HOLD UP: All-Door Bus Boarding Won’t Happen Until 2021, MTA Says

New fare payment readers will soon be installed on every bus on Staten Island — but the MTA is is no hurry to expedite improvements to the boarding process.

What do you want from it? Photo: David Meyer
What do you want from it? Photo: David Meyer

All-door boarding on all city buses — a key benefit of the MTA’s forthcoming new fare payment system — won’t be available on most city buses for two more years, transit officials said Wednesday.

The MTA is already rolling out the fare-card tech, officially dubbed One Metro New York, or “OMNY,” as part of a small pilot on Staten Island buses and the 4/5/6 subway lines between Grand Central Terminal and Atlantic Avenue.

Riders on local buses will continue to have to pay one-by-one at the front of the bus until 2021, according to project lead Al Putre.

“All-door boarding probably comes sometime in 2021,” Putre said. “For now, the OMNY rollout is for the front of the bus.”

With OMNY, New Yorkers will be able to pay transit fares via contact-less credit card, mobile application, or digital wallet service like Apple Pay or Samsung Pay. OMNY will coexist with Metrocards until 2023.

Transit advocates tout the impending fare payment transition as an opportunity for the MTA to speed up bus service by reducing the amount of time it takes for riders to get on and off the bus.

At present, riders on local buses must enter at the front of the bus and insert their Metrocards one-by-one. In the last decade, the MTA has introduced all-door boarding on Select Bus Service routes, but with off-board fare collection that requires costly vending machines. But the result has been faster bus speeds and increased ridership.

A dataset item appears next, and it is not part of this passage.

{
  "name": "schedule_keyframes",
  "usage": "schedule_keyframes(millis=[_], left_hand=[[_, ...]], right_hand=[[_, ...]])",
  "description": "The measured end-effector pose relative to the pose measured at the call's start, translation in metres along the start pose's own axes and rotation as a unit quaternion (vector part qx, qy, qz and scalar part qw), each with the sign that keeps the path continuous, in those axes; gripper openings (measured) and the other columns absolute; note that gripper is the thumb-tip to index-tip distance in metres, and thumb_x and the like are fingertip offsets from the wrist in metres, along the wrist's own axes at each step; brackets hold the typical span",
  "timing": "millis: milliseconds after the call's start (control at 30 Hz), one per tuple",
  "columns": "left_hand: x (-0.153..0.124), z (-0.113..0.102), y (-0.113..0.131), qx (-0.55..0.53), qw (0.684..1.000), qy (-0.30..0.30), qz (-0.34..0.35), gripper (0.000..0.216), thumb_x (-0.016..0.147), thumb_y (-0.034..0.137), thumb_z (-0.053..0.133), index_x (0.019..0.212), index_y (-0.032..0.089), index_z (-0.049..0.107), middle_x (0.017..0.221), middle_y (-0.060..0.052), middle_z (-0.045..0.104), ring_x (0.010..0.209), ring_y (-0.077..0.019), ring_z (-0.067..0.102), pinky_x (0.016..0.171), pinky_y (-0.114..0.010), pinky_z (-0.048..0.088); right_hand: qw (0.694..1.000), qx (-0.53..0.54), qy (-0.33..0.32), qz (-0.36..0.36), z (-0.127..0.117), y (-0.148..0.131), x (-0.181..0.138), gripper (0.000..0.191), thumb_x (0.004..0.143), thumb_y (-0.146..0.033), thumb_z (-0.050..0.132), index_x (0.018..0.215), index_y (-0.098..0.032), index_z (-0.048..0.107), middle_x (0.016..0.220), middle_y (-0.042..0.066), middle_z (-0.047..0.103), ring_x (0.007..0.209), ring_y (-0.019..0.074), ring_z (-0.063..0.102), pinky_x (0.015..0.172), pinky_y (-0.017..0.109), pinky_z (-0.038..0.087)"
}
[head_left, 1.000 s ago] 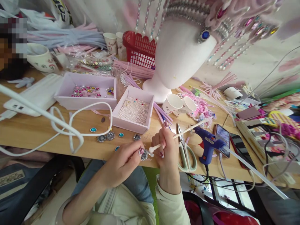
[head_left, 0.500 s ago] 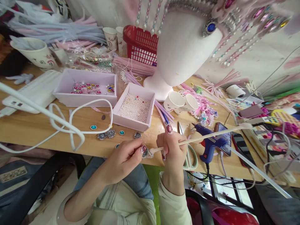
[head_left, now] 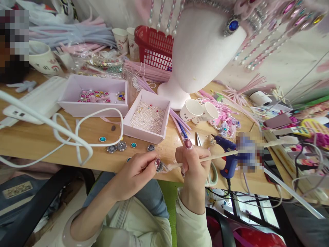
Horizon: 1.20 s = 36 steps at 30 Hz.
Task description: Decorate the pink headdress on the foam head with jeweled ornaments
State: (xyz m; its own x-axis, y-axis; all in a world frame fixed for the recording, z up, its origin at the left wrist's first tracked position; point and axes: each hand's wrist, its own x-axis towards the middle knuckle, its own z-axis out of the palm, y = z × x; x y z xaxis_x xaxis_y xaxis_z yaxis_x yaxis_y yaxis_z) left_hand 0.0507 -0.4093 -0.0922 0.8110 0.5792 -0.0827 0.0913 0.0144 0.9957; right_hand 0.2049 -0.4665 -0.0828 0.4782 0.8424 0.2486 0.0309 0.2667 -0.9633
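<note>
My left hand (head_left: pixel 135 176) is closed in a pinch on a small silver-grey rhinestone ornament (head_left: pixel 160 167), whose far part the fingers hide. My right hand (head_left: pixel 194 166) is wrapped round a cotton swab (head_left: pixel 221 155), thumb on top. One fuzzy tip of the swab points at the ornament, right beside it; whether they touch I cannot tell. The other tip extends far to the right. On the wood near my left hand lie more rhinestone ornaments (head_left: pixel 122 146) and turquoise gems (head_left: pixel 133 145). Scissors (head_left: pixel 213 174) lie partly hidden behind my right hand.
A blue glue gun (head_left: pixel 227 168), partly blurred out, lies at right with its glue stick and cable. Boxes of pearls (head_left: pixel 146 136) and gems (head_left: pixel 95 110) stand ahead. Behind are paper cups (head_left: pixel 191 111), a white mannequin head (head_left: pixel 197 58) and a red basket (head_left: pixel 154 41). A white cable (head_left: pixel 87 145) loops at left.
My right hand has shifted slightly to the right with the cotton swab, covering more of the scissors. My left hand keeps its pinch on the ornament almost in place.
</note>
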Motion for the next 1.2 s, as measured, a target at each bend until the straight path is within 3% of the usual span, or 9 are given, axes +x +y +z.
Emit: schedule_keyframes(millis=[367, 633, 900, 1200], left_hand=[[0.0, 0.0, -0.003, -0.013, 1.0, 0.003, 0.001, 0.029, 0.098, 0.033, 0.037, 0.071, 0.023, 0.036, 0.064, 0.007, 0.032, 0.058, -0.0108, 0.031, 0.054, -0.027, 0.027], [0.0, 0.008, -0.003, -0.022, 0.999, 0.046, 0.001, 0.031, 0.1, 0.034, 0.038, 0.072, 0.022, 0.037, 0.061, 0.008, 0.029, 0.054, -0.0099, 0.027, 0.051, -0.027, 0.024], [-0.001, 0.012, -0.002, -0.031, 0.997, 0.075, 0.007, 0.033, 0.101, 0.035, 0.037, 0.071, 0.023, 0.036, 0.062, 0.007, 0.028, 0.054, -0.0099, 0.026, 0.05, -0.027, 0.023], [-0.001, 0.012, -0.005, -0.051, 0.996, 0.078, -0.009, 0.034, 0.101, 0.041, 0.038, 0.072, 0.023, 0.037, 0.064, 0.007, 0.028, 0.055, -0.0103, 0.028, 0.049, -0.026, 0.024]], right_hand=[[1.0, 0.018, 0.008, 0.009, 0.002, 0.002, -0.003, 0.066, 0.097, -0.044, 0.06, 0.036, -0.021, 0.044, 0.03, -0.006, 0.035, 0.029, 0.0062, 0.029, 0.034, 0.026, 0.018], [0.997, 0.031, 0.072, -0.02, 0.013, 0.004, -0.009, 0.065, 0.096, -0.038, 0.061, 0.037, -0.019, 0.043, 0.03, -0.007, 0.034, 0.028, 0.0049, 0.03, 0.034, 0.023, 0.02], [0.983, -0.03, 0.164, -0.073, 0.018, 0.006, -0.013, 0.066, 0.095, -0.042, 0.061, 0.035, -0.021, 0.042, 0.03, -0.007, 0.033, 0.027, 0.006, 0.03, 0.035, 0.027, 0.02], [0.988, -0.029, 0.134, -0.065, 0.013, 0.01, -0.017, 0.062, 0.098, -0.039, 0.058, 0.039, -0.021, 0.046, 0.032, -0.006, 0.037, 0.03, 0.0069, 0.033, 0.038, 0.028, 0.022]])
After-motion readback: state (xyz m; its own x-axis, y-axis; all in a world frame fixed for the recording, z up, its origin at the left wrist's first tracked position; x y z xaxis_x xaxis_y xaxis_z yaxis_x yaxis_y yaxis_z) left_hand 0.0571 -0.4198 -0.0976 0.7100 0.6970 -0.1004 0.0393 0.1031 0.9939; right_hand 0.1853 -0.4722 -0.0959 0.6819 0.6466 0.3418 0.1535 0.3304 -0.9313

If NYC had citywide all-door boarding and proof-of-payment, these bus riders would be moving already. Photo: Bus Turnaround Coalition
If NYC had citywide all-door boarding, these bus riders would be moving already. Photo: Bus Turnaround Coalition

With “tap-and-go” capabilities, the MTA could put OMNY readers at all bus doors, allowing for faster boarding times.

But the agency is taking things slowly. Next year, it will install OMNY readers only on SBS routes as part of an initial pilot.

Putre pegged the timeline, in part, to “additional work on [the] back-end.” He also said the number of passengers paying in coins had to be near-zero in order for all-door boarding to be viable.

“As long as we’re still accepting coin on buses, all-door boarding is still on the back-burner,” he said.

In addition to all-door boarding, the new fare payment system should also enable fare-capping, which allows riders to pay per-trip until they’ve spent the equivalent cost of a weekly or monthly pass. Cities like Portland and London have enacted such policies, but the MTA has not indicated any plans to introduce the practice in New York City.

The conservative approach frustrates advocates, who argue that New Yorkers need solid evidence of bus service improvements before congestion pricing goes into effect around the start of 2021.

“Now that congestion pricing has passed, it would really make sense to get this in as soon as possible,” said TransitCenter Deputy Executive Director Tabitha Decker. “You want to give people an incentive to get back on the bus.”